Chinese market, as well as the creative industry, have enriched potential and opportunities. Tezign, as a bridge for large corporations and creative talents, could definitely help with the localization process.

Potolicchio: What's something we don't know about your industry that we should?

Guo: As for the advertising industry, design is not only about making things more beautiful, but also about visualizing the culture, the mission and many other invisible values of a brand.

China is facing the consumption upgrade process when most brands are seeking to optimize their branding strategies, in order to stand out of the crowd. This trend results in an increasing demand for creative talents and better design which drives the marketing growth.

Some data for reference, last year, the world’s biggest advertising group WPP made revenues of more than £14.39 billion globally, an increase of 12.5% on the previous year. Over 28% of Adobe’s valuation can be attributed to its Marketing Cloud business. This is where Tezign's market is, and it's huge.

Potolicchio: What business leader is doing work you admire?

Guo: Jeff Bezos is my role model in business.

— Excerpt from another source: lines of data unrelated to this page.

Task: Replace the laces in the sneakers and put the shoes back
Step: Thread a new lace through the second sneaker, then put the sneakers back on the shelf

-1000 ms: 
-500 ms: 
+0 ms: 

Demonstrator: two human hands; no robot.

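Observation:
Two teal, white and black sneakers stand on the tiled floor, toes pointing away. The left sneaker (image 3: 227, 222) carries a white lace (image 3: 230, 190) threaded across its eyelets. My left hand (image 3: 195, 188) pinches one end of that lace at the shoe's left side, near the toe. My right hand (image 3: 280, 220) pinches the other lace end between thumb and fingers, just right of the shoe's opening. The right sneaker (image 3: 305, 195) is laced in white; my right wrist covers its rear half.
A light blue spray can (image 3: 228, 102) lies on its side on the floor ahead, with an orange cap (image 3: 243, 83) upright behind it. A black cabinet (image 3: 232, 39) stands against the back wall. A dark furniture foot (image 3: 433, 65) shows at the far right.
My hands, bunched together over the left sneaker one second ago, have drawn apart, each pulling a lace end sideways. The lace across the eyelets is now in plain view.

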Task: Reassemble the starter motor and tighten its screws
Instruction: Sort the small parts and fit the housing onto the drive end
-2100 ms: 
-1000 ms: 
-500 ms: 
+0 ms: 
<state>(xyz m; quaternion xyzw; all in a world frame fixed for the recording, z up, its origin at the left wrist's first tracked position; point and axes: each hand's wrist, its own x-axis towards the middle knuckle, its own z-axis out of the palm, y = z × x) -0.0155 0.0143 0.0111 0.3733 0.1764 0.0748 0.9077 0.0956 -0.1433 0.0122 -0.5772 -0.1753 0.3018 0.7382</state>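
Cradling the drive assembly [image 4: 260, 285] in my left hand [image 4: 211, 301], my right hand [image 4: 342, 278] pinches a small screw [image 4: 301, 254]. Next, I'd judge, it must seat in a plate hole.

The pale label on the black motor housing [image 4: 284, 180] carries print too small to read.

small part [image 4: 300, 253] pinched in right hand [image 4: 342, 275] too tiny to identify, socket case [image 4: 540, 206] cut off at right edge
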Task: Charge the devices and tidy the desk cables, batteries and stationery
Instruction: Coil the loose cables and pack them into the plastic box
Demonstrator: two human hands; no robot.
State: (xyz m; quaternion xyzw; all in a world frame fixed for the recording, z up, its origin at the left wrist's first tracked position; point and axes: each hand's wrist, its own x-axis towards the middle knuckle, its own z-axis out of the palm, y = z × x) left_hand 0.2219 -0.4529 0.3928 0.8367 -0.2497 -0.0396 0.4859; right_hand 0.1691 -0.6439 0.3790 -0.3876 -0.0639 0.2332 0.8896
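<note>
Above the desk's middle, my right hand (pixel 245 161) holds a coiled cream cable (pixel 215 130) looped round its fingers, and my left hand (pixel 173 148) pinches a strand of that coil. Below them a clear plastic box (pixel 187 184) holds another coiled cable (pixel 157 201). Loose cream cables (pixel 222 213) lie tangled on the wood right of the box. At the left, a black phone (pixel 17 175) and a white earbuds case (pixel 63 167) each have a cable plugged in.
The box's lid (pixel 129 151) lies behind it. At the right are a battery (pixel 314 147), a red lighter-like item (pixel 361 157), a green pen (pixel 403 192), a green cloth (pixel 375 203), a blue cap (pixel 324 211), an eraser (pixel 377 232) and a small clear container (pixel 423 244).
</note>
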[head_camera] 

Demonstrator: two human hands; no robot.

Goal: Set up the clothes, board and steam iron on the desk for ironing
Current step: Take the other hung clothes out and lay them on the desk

Firstly, he is a visionary leader. Before starting Amazon, he has already had clear mind and strategies about what he was doing, what he would like to do and what he wanted to achieve. After graduation he worked on Wall Street, and in 1990 he became the youngest senior vice president at the investment firm D.E. Shaw. Four years later, he quit his lucrative job to open Amazon.com. Now Amazon.com becomes a legend and it changes the industry fundamentally.

Moreover, Mr.Bezos expands to other industries. He also cares about the future of human beings and the world, besides his commercial success. For instance, he invested in Blue Origin, a Seattle-based aerospace company that develops technologies to offer space travel. It's a strategic imagination for human beings. I am really touched and inspired by his visions.

Potolicchio: What's a book we need to read to understand what you do?

Guo: I highly recommend ‘Behind the Cloud’. This book documented the story of salesforce.com and its founder, Marc Benioff. It illustrates how salesforce.com grows from a startup in a rented apartment into the world's fastest growing software company (B2B company) in less than a decade.

Tezign is essentially a B2B company, with similar business logic as Salesforce. Though focusing on different industries, the success of Salesforce can be a great reference for Tezign in terms of team building, public relations etc. In ‘Behind the Cloud’, Benioff shares the strategies of motivating employees, turning customers into evangelists, leveraging an ecosystem of partners, and allowing innovation to flourish.